§ What is required
In the listing that follows, count each line containing the string "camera" and report only the count.
START Extracted data
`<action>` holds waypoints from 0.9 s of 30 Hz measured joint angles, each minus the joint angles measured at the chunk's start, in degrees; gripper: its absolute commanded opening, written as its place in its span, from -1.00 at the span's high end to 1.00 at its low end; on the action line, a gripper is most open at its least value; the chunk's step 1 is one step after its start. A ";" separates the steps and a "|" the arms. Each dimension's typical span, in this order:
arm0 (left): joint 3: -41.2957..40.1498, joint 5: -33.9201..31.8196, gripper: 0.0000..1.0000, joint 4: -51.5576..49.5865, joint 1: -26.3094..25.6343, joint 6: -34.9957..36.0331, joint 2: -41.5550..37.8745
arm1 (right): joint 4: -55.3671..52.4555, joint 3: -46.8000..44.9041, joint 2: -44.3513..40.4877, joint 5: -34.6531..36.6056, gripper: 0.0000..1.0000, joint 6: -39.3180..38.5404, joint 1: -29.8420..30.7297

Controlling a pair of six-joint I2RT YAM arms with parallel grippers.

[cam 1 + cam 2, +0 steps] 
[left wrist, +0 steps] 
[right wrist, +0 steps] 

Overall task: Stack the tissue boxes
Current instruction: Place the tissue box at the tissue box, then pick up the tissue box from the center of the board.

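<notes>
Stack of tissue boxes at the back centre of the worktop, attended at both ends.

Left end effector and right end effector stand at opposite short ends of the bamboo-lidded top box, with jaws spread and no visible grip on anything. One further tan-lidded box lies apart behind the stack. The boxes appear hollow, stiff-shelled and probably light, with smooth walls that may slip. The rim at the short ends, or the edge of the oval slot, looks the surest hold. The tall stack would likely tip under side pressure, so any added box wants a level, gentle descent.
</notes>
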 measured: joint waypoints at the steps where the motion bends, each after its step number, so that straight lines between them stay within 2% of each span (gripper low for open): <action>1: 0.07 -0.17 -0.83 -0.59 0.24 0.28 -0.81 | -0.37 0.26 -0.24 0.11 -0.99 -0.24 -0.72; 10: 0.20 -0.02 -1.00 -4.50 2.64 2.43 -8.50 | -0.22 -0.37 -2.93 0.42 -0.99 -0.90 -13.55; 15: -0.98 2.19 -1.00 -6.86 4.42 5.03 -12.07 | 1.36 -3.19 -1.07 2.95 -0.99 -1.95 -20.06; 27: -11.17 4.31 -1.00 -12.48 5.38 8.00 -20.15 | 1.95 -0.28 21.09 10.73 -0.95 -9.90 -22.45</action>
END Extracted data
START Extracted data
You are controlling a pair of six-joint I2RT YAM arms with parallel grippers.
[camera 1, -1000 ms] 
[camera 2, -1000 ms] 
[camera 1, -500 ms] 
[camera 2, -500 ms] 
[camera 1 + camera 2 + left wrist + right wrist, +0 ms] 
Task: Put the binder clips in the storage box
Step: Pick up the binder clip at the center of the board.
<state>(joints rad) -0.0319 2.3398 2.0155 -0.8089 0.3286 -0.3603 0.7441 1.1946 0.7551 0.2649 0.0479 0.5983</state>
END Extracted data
§ Response box
5